Nerida, thank you for this. The part of this post that struck a chord with me was the “Shut-up” and “Follow-up” and in fact this could be a new networking mantra – maybe even a book title – [I want royalties if you use it
I’ve found I’ve always got the most out of meeting new people when I actively listen for something of interest to me and when I actively follow up on providing something to someone else.
I’m not into networking for networking’s sake. I like to go to events where I’m genuinely interested in the subject matter because inevitably that’s where I’ll find someone with similar interests or needs to mine.

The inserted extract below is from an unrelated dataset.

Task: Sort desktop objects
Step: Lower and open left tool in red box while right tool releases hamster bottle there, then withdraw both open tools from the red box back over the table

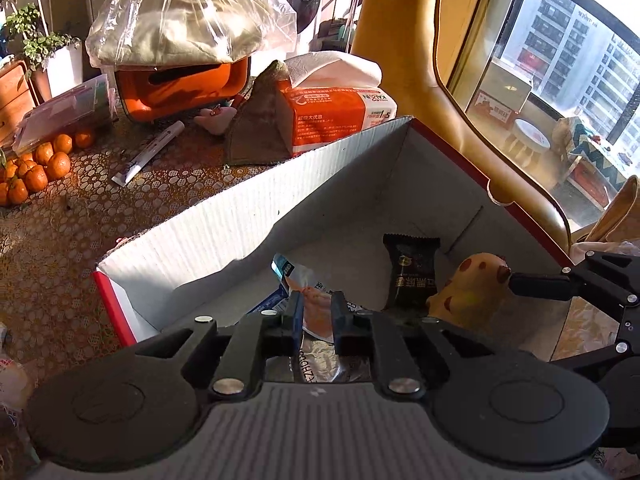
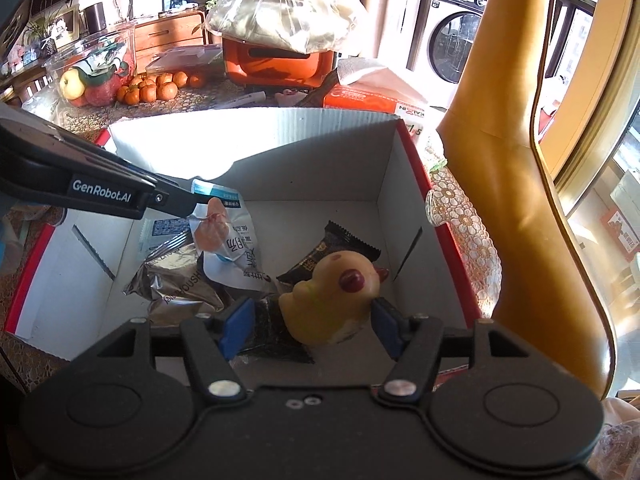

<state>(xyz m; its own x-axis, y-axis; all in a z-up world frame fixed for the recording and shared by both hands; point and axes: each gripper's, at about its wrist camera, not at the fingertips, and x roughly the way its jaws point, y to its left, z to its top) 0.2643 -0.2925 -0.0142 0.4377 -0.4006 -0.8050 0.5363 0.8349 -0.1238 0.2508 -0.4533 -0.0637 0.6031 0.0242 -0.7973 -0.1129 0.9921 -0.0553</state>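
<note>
**Both jaws over the carton, toy and packets lying inside**

The right gripper (image 2: 310, 322) hangs over the red-edged white cardboard box (image 2: 256, 136), its jaws standing wide; between them, low in the right wrist view, lies a yellow duck-shaped toy (image 2: 328, 296) with dark red spots and a red beak, its rounded body glossy and sunlit; the blue pad on the toy's right sits just beside it and the left pad stands clear, so nothing is gripped. Just beyond the toy and partly under it lies a black snack packet (image 2: 344, 242) with a crimped edge and gold print.

The left gripper (image 1: 316, 312) has its jaws only slightly apart; seen through the narrow gap is a white and blue packet (image 1: 316, 280) bearing a pinkish picture, but whether the pads press on it cannot be told from here; in the right wrist view the left gripper's tip meets the packet's upper corner. Nearer than that packet, beneath the jaws, lies a crumpled silver foil packet (image 2: 176, 284).

Beyond the box, on the patterned bench (image 1: 60, 240), stand an orange tissue pack (image 1: 336, 116) and a heap of oranges (image 1: 40, 164).
</note>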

The name ‘networking’ sometimes has a bad connotation – I think this comes from the idea that when we’re ‘networking’, we’re trying to selfishly get something for ourselves. If ‘networking’ was seen more as approaching events with the anticipation of learning something new and the anticipation of helping someone out – I think it would have a more positive connotation.
Warmly
Yvette
Thanks for your comment Tony. Like the way you’re using Twitter and offline networking to compliment each other. How we network online is a whole other topic isn’t it.
Love the book title suggestion. Very catchy.
As you have suggested, going to events is about learning something and connecting. I find myself weighing these two sides up when deciding on attending an event.
What great advice Nerida! It shifts the focus onto what we can learn from others and giving them value, which is a more expanded view, and takes all the pressure off having to perform. Really helpful so thank you.
Thanks Liz, glad it was helpful. What you say reminds me that it is the opposite of Bette Middler in Beaches where she says “That’s enough about me, what do you think about me?”.
Hi Nerida
As a rather shy person, I can find networking events a little daunting. When I take the attitude that this is about building relationships (rather than just collecting possible contacts), I settle into a more relaxed approach.
And thanks for the suggestion of a hand-written note to the host – I always say thanks as I leave, but that makes it even more special.
Desolie
Thanks for your comment Desolie. It does help to keep in mind that it is about building relationships.
To send the hand written notes, I’ve had a postcard made with Admin Bandit branding and a bit of humour to help people remember where I fit.